Data entries
##########

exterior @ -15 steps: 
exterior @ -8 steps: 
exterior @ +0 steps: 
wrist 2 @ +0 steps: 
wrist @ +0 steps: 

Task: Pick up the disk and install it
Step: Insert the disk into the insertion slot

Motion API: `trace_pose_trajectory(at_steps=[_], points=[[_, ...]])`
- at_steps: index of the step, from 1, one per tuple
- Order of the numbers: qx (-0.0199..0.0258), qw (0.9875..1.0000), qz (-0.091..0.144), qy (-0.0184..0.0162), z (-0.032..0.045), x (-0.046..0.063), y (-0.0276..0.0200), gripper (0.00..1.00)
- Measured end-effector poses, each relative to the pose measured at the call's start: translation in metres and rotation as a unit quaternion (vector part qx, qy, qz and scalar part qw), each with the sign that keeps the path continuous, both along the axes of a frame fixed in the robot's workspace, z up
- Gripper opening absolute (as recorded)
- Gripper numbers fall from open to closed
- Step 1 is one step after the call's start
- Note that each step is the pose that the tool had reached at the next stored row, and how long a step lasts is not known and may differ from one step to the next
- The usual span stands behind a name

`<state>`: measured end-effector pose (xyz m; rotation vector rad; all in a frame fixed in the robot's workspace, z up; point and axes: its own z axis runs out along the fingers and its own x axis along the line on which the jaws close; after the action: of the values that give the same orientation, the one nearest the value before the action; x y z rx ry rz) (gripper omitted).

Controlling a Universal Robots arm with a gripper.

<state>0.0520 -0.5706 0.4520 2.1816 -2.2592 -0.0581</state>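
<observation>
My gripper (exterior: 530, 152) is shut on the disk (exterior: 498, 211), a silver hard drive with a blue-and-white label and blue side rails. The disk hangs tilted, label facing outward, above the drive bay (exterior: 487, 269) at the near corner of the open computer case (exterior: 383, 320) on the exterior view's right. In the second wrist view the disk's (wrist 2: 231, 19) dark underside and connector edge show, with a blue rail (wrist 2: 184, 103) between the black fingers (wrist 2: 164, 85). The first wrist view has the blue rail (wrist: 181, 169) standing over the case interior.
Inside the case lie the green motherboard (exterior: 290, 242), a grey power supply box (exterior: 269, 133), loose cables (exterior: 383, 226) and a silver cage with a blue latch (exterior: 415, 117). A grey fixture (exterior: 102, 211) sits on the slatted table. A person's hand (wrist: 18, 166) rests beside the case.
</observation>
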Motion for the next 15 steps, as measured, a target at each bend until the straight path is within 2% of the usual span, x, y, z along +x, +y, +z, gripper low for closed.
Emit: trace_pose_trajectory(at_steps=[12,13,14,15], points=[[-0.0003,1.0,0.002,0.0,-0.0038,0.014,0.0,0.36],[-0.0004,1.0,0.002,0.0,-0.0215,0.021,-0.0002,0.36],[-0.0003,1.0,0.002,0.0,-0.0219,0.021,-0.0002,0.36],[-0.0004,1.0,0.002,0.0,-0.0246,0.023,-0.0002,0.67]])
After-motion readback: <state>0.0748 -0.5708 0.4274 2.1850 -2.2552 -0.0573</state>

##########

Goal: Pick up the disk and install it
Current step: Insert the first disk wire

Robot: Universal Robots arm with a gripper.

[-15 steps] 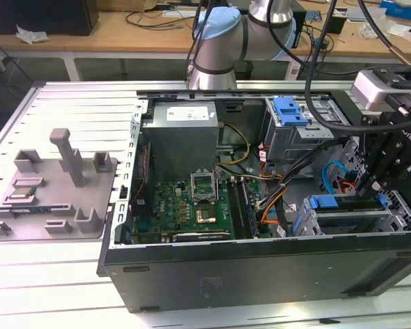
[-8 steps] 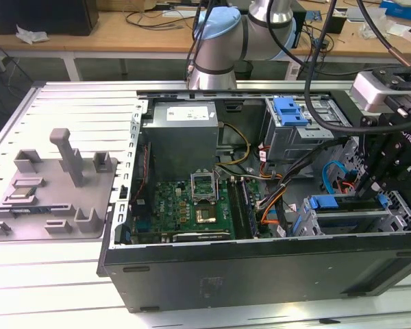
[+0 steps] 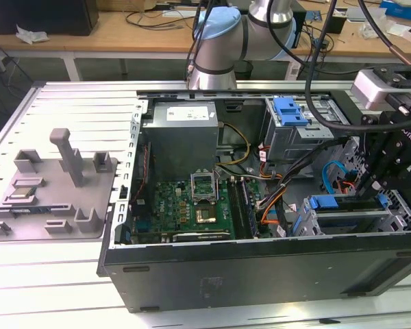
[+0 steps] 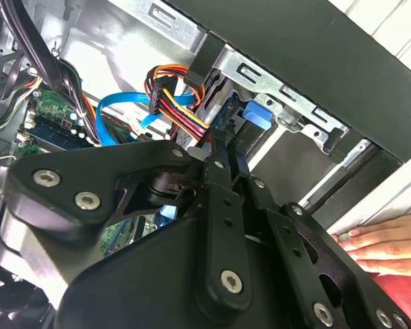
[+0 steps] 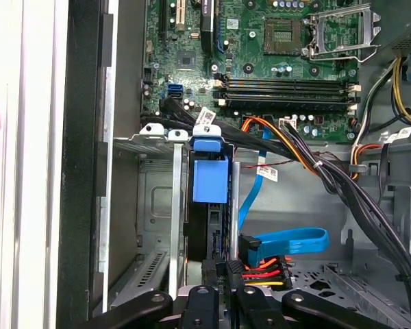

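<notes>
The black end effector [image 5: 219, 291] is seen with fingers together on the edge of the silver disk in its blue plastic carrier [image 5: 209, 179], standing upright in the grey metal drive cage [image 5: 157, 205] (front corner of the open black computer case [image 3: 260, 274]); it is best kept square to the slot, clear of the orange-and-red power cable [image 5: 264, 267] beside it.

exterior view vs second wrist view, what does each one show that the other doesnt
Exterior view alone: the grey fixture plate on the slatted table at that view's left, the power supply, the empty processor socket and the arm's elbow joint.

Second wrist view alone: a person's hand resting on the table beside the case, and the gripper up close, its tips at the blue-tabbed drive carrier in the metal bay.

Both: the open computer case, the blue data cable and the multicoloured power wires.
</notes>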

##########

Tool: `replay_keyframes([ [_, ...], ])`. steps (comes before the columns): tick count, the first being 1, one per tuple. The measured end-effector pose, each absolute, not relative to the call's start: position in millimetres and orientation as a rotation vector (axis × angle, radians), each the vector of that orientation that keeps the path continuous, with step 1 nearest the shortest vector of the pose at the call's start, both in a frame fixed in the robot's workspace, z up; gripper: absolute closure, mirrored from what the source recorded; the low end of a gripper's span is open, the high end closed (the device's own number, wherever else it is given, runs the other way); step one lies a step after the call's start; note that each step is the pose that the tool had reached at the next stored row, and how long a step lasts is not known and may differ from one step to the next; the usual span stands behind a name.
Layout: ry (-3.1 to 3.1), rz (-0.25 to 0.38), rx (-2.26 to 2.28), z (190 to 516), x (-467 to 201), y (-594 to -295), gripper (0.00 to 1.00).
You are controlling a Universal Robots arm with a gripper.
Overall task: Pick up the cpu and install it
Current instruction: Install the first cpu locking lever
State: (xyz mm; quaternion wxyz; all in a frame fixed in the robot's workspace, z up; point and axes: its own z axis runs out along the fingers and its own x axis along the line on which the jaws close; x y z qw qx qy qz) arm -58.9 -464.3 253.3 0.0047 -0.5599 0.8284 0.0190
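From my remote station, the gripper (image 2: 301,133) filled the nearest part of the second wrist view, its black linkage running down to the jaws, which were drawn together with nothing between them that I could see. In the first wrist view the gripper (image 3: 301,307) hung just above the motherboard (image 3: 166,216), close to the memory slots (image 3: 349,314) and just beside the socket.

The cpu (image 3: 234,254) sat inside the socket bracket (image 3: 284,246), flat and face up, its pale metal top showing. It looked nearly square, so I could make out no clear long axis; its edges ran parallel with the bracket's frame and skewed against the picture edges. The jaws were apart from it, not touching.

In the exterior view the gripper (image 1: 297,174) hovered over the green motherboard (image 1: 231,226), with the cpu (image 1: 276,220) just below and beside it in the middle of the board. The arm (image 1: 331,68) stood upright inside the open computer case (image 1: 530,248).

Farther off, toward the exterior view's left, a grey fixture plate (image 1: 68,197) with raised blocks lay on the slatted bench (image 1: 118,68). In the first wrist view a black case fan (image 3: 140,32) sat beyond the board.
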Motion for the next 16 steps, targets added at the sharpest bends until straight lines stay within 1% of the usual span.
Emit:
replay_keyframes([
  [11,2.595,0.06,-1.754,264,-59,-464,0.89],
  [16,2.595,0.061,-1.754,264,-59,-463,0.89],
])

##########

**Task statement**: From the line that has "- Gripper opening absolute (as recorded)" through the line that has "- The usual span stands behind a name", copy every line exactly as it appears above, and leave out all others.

**Task result**:
- Gripper opening absolute (as recorded)
- Gripper numbers fall from open to closed
- Step 1 is one step after the call's start
- Note that each step is the pose that the tool had reached at the next stored row, and how long a step lasts is not known and may differ from one step to the next
- The usual span stands behind a name

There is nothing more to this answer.